## [TO DO]
Lines containing the string "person": how many are there below? Answer with the number only.
DATA section start
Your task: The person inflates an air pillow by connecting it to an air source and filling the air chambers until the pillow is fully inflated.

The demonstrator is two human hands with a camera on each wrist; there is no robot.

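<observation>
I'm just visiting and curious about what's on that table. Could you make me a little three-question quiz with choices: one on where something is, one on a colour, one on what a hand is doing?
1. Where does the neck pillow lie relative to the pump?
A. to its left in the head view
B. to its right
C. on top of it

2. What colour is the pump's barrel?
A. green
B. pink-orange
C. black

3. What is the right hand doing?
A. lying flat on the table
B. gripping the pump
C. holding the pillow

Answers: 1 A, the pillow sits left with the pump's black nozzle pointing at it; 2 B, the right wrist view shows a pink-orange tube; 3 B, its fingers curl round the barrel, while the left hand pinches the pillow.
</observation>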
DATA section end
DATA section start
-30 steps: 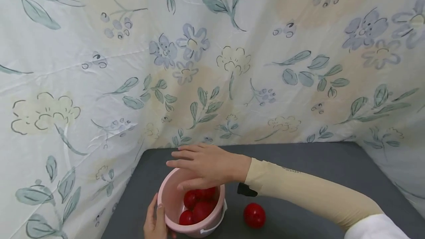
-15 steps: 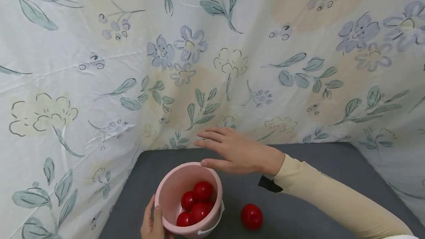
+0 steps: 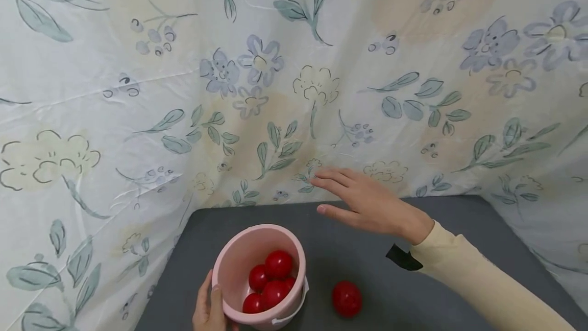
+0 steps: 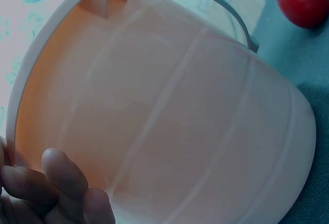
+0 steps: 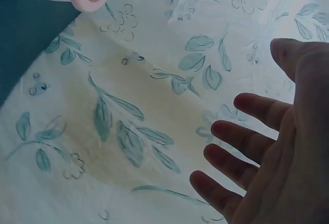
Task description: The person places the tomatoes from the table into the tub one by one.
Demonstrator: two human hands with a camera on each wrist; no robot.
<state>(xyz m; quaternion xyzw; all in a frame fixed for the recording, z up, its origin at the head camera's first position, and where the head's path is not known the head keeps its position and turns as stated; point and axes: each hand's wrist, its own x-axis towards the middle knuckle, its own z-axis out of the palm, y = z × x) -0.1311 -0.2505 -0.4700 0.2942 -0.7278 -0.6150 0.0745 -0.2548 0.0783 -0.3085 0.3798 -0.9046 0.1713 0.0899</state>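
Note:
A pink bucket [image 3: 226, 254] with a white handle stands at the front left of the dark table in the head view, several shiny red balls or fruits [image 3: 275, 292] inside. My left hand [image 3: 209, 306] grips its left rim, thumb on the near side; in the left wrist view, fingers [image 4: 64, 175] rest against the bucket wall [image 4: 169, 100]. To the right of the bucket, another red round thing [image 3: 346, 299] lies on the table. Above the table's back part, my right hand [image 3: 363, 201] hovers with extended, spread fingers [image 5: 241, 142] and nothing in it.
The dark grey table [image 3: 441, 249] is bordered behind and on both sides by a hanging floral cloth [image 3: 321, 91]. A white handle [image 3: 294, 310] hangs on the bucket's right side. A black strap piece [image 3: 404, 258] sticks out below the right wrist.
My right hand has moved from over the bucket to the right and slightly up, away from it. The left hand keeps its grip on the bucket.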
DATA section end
## [RESULT OF THIS TASK]
2